Netflix, which has been phasing in price rises for existing customers by $1.00 or $2.00 per month, said on Monday that cancellations “ticked up slightly and unexpectedly” in early April as it rolled out a so-called “un-grandfathering” strategy.

The company signed up 1.7 million new customers in the three months ended in June 30, far fewer than the 2.5 million it had forecast.

And it seems things will get worse before they get better.

“Management highlighted that the ‘un-grandfathering’ process is roughly halfway done and should extend into November, although we believe the largest impact will be felt in 3Q,” Jefferies analysts wrote in a client note.

Netflix, which has 78 million subscribers in more than 190 countries, said it expected to add 300,000 subscribers in the United States in the current quarter.

That’s less than half the 774,000 additions expected, on average, by analysts surveyed by FactSet StreetAccount.

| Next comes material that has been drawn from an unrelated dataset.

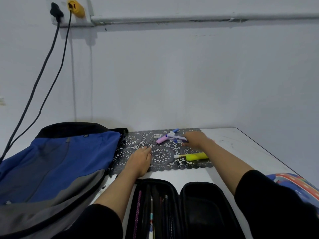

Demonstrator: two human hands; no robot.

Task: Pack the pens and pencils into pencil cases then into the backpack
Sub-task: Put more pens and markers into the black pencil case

The company’s estimate that it would sign up 2 million new subscribers in markets outside the United States in the quarter was also well below the average forecast of 2.85 million.

Netflix shares were down 13.5 percent at $85.48 before the opening bell on Tuesday.

At least 15 brokerages cut their price targets on the Netflix’s stock, by as much as $30. BMO Capital Markets cut the most, lowering its target to $85 from $115.

Still, no brokerage changed their recommendations, citing the company’s long-term growth potential.

Of 43 analysts covering the stock, 24 have a “buy” or higher rating on the stock, 14 have a “hold” and five have “sell” or “strong sell”.

“Weakness in the stock represents a good long-term buying opportunity given that the full benefits from Netflix’s international launch and content investments have yet to be realized,” Canaccord Genuity analysts wrote in a client note.

Cannacord trimmed its price target to $115 from $120, but maintained a “buy” rating.

Up to Monday’s close $98.81, Netflix’s shares had fallen 26 percent since touching a record high of $133.27 in December.